Der Börsen-TagZoff bei Ford wegen Stellenstreichungen
Der Betriebsratschef des Autobauers Ford in Europa rechnet angesichts der angekündigten Stellenstreichungen hart mit der Konzernführung ab.
"Es wird immer erst reagiert, wenn Ford das Wasser schon bis zum Hals steht", sagte Martin Hennig dem "Kölner Stadt-Anzeiger". Es gebe zwar schwere strukturelle Defizite im Unternehmen - das Management solle aber lieber nach Einsparmöglichkeiten außerhalb des Konzerns suchen.
So müsse der US-Autobauer für seine Teile in Europa mehr bezahlen als in den Vereinigten Staaten.
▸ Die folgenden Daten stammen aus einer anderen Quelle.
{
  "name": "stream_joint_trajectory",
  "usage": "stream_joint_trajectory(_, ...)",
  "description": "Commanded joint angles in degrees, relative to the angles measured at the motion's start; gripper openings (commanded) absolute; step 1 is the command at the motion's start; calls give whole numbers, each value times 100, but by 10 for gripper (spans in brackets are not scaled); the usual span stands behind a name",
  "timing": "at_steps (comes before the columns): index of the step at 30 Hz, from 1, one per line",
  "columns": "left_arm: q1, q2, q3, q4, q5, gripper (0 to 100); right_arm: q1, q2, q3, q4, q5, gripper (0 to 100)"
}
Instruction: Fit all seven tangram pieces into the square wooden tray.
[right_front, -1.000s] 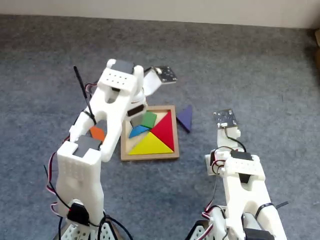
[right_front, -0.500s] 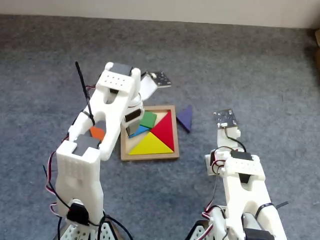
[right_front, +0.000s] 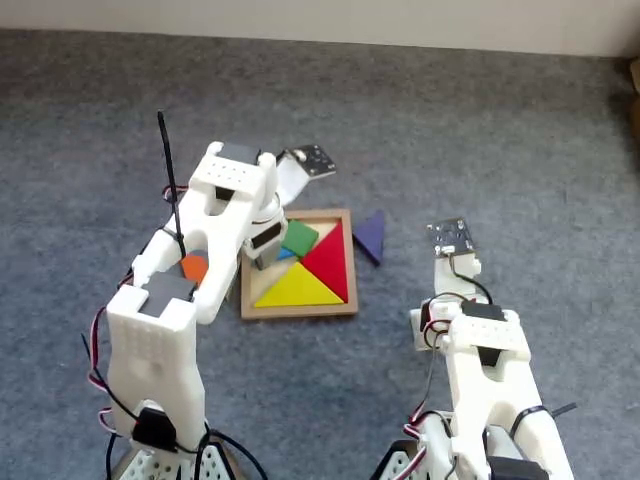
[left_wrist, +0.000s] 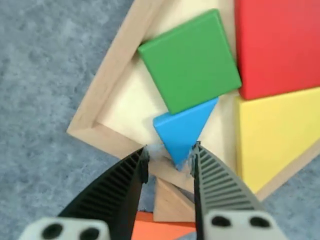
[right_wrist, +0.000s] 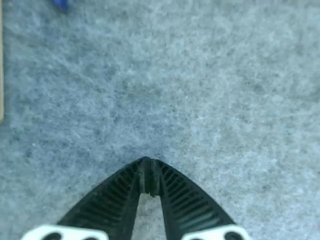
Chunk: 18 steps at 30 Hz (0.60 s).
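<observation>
Two fingers of the left gripper (left_wrist: 169, 152) stand narrowly apart astride the lower tip of the small blue triangular piece (left_wrist: 182, 127), mid-frame in the square wooden tray (left_wrist: 107, 65); light, stiff and probably slick, it should be pinched across its flat edges, not that taper, while the right gripper (right_wrist: 149, 182) rests closed.

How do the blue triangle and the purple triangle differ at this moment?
The blue triangle sits in the tray, touching the green square; the purple triangle lies on the carpet outside the tray. The blue triangle's tip is between the left gripper's open jaws; the purple triangle has no gripper around it. Both are triangular tangram pieces.
</observation>
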Motion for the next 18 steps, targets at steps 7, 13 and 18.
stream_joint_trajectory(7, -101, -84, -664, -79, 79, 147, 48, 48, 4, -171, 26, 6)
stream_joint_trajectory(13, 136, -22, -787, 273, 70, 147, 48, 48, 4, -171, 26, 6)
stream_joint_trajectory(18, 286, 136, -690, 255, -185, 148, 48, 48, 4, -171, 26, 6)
"Das ist nicht nachvollziehbar und unfair", sagte Hennig der Zeitung. Darüber hinaus seien zahlreiche Bereiche an externe Firmen ausgelagert worden. "Ob das aber langfristig günstiger war, wurde nicht weiter verfolgt", kritisierte er.
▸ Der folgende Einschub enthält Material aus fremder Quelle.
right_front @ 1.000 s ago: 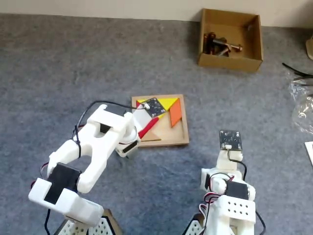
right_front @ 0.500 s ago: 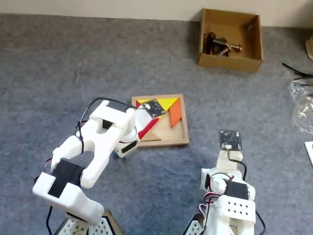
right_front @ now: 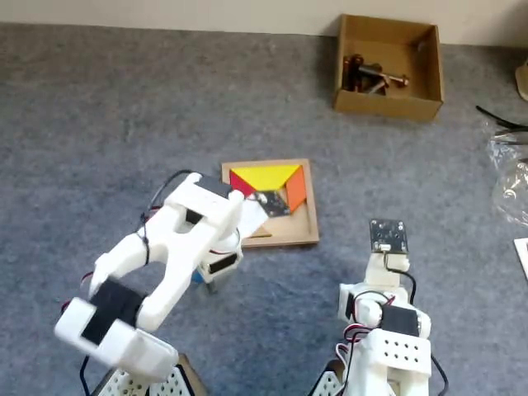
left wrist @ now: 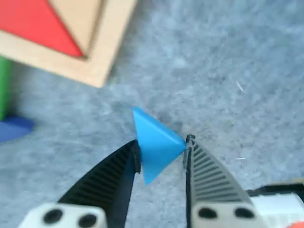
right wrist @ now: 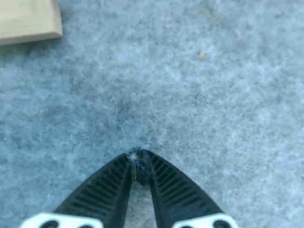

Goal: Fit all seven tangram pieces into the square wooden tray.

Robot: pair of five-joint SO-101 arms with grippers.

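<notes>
The grey counter (right_front: pixel 99 124) spreads wide under both arms. The left arm (right_front: pixel 165 256) leans in over the tray's near-left corner, the biggest thing on show. The right arm (right_front: pixel 384 330) sits upright, well off to the tray's right.

Up at the far edge stands a cardboard box (right_front: pixel 384 106) with a few dark metal bits inside.

At centre, the square wooden tray (right_front: pixel 289 241). A yellow piece (right_front: pixel 268 176) lies along its far side, an orange piece (right_front: pixel 295 194) sits to the right, and a red piece (right_front: pixel 239 181) is tucked in at the far left.

Wrist camera now: the left jaws are clamped on a blue triangle (left wrist: pixel 156 142), one finger on each side of it. It is over bare counter just off the tray's corner (left wrist: pixel 95 66), outside the tray. Whether it touches the counter, I cannot tell.

Beside the tray on the counter lie a green piece (left wrist: pixel 4 88) and a dark blue piece (left wrist: pixel 14 128).

The right jaws are pressed together at the tips, gripping nothing, above plain counter near a tray corner (right wrist: pixel 28 21).
</notes>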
Ford hatte vor knapp zwei Wochen mitgeteilt, dass es Tausende Stellen bei seiner europäischen Tochter streichen will. Zudem will der Konzern die Modellpalette umbauen und sich aus schwächeren Märkten zurückziehen. Die letzten beiden Schritte begrüßte Betriebsratschef Hennig. So habe der Autobauer Modelltrends verschlafen. Und beispielsweise in Deutschland könne Ford mehr Autos verkaufen und auch mehr pro Auto verdienen als in Südeuropa.